> [INSTRUCTIONS FOR THE TASK] Every line with "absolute" in it must be copied from the data.

(Stored items from a collection)
------------
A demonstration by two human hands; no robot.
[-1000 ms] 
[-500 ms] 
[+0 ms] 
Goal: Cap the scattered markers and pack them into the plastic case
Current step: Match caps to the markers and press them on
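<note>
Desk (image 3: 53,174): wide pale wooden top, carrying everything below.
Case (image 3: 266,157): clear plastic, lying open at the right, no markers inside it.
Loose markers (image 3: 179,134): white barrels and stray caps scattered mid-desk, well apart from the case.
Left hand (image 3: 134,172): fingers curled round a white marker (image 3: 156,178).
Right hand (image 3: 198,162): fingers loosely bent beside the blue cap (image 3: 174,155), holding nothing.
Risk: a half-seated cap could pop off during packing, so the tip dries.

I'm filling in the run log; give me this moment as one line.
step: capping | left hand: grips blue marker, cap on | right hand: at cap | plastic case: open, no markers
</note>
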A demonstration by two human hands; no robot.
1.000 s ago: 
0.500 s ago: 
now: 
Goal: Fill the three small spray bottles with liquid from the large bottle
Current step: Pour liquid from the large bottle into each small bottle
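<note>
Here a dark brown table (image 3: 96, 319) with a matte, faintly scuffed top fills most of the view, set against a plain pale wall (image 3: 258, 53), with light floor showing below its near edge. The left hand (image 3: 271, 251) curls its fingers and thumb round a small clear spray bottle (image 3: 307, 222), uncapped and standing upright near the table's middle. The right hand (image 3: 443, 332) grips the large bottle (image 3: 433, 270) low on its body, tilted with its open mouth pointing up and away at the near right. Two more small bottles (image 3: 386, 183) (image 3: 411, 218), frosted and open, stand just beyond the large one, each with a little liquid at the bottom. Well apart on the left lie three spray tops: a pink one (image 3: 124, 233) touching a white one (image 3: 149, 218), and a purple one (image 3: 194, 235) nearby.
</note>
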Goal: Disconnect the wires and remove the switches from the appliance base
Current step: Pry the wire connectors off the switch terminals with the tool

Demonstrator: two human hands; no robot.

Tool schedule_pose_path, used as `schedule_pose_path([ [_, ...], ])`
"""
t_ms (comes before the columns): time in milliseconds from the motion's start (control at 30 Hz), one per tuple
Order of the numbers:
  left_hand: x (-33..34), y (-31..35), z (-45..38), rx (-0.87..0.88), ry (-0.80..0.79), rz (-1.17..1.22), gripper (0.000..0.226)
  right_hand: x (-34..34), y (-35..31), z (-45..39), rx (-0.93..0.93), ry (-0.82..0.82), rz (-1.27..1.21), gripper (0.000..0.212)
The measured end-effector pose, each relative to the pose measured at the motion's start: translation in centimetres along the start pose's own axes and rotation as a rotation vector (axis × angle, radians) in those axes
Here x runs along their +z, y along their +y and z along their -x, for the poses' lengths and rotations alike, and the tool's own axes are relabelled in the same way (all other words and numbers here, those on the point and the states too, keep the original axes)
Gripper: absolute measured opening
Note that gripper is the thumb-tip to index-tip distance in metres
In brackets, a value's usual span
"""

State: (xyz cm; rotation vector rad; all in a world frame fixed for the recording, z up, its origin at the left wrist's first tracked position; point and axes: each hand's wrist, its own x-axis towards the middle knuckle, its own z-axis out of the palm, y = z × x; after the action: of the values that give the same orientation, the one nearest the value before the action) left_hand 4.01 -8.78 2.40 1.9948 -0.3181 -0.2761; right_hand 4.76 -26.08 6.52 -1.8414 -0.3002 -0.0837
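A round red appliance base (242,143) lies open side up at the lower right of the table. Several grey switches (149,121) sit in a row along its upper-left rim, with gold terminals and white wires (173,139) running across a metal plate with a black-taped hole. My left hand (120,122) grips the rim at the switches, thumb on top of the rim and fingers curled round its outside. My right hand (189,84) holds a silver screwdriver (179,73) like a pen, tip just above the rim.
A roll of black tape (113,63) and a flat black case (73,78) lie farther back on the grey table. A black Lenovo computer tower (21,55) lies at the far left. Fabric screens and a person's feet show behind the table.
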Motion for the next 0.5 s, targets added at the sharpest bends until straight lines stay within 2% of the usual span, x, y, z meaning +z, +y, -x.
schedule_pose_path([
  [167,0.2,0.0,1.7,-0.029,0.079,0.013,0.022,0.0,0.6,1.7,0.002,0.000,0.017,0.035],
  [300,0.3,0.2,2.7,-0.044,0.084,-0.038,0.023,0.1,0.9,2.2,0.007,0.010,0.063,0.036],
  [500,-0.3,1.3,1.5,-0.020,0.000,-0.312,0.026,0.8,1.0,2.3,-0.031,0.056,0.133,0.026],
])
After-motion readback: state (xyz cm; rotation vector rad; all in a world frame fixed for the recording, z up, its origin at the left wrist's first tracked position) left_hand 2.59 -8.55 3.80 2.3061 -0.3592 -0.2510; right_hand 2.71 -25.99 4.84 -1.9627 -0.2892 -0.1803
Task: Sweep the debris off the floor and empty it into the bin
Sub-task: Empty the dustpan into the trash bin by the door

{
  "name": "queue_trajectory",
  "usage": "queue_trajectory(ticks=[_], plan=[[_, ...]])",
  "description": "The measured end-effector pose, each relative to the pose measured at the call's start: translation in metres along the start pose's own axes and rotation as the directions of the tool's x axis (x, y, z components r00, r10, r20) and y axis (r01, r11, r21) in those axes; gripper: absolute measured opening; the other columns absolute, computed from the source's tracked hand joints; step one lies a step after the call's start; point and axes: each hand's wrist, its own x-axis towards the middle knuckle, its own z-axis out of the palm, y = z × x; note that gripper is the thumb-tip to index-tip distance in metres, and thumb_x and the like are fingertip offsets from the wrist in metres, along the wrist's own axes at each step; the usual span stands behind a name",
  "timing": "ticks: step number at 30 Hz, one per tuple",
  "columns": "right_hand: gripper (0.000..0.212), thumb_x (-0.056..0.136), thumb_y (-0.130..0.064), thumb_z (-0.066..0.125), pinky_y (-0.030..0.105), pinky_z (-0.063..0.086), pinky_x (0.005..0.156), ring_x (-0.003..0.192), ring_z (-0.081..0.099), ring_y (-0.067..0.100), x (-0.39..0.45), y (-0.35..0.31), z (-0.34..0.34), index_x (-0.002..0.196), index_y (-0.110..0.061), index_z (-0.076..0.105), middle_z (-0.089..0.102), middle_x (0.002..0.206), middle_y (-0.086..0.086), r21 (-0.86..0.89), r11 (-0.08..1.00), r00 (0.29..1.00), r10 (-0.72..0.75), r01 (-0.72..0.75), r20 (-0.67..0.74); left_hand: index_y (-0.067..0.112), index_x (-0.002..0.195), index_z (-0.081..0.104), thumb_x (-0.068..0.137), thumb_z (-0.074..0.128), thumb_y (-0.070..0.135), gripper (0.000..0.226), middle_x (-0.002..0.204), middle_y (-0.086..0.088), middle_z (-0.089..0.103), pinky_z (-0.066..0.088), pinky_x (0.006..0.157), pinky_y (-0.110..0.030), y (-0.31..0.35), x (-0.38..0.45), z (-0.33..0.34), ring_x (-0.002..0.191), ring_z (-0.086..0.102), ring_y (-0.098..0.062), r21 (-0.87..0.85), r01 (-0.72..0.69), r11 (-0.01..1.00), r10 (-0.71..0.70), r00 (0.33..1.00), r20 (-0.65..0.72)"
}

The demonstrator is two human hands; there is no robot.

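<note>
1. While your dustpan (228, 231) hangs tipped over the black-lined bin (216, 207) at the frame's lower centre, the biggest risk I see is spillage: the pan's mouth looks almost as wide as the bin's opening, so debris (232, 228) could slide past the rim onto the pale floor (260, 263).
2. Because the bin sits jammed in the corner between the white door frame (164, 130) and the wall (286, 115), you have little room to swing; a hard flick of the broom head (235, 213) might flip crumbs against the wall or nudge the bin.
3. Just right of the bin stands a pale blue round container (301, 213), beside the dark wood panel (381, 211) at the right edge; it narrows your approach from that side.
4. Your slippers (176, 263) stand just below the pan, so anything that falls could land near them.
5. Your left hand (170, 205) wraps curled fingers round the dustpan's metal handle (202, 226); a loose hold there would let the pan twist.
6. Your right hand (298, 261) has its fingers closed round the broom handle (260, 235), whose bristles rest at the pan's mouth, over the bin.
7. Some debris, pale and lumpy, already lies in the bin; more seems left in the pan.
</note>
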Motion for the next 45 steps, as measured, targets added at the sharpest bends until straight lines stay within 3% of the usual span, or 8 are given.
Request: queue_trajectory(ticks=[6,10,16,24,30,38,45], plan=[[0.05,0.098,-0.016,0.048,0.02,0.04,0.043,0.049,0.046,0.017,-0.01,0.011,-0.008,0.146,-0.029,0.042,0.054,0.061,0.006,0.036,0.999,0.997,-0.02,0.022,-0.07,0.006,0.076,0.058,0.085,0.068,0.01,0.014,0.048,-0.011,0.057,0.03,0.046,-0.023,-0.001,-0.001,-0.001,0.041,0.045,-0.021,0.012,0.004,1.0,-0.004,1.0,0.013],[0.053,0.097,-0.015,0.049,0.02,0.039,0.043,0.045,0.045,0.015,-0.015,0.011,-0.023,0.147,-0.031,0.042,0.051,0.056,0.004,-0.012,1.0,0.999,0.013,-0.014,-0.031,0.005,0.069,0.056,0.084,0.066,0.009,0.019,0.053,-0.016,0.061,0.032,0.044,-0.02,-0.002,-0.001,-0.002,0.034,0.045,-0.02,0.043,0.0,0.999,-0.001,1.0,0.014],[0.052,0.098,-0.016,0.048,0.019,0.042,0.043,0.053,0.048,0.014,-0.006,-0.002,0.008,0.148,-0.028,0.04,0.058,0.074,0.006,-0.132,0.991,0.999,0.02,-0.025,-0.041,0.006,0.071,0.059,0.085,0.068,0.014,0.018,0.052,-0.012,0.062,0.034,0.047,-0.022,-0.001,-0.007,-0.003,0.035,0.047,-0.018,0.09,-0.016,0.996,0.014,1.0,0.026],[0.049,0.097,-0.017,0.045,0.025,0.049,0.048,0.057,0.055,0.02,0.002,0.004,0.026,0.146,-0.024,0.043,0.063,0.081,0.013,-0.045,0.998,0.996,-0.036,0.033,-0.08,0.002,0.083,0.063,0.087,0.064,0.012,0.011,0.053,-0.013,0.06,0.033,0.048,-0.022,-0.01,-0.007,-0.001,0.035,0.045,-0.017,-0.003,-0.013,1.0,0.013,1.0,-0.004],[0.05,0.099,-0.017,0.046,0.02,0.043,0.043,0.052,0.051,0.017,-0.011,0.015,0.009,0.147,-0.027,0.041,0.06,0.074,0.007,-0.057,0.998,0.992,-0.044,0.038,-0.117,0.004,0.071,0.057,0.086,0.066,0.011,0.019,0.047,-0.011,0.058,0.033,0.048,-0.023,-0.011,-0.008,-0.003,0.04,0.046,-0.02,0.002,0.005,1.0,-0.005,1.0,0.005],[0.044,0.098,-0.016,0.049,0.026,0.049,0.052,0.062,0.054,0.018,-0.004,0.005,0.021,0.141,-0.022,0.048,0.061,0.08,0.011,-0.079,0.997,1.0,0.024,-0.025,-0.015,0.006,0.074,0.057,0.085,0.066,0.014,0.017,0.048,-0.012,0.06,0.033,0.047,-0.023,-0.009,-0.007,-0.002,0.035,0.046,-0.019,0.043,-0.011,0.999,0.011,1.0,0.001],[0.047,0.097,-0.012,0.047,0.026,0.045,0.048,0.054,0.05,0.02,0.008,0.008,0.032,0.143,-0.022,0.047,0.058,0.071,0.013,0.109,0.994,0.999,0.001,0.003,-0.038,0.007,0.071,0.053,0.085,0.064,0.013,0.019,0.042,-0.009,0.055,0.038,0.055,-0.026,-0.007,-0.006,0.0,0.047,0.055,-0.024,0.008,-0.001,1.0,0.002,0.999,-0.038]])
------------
> [ANSWER BOX]
Gripper: absolute measured opening
  "description": "The measured end-effector pose, each relative to the pose measured at the call's start: translation in metres along the start pose's own axes and rotation as the directions of the tool's x axis (x, y, z components r00, r10, r20) and y axis (r01, r11, r21) in those axes; gripper: absolute measured opening; the other columns absolute, computed from the source's tracked hand joints; step one lies a step after the call's start; point and axes: each hand's wrist, its own x-axis towards the middle knuckle, its own z-axis out of the palm, y = z × x; note that gripper is the thumb-tip to index-tip distance in metres, and thumb_x and the like are fingertip offsets from the wrist in metres, along the wrist's own axes at each step; the usual span stands behind a name",

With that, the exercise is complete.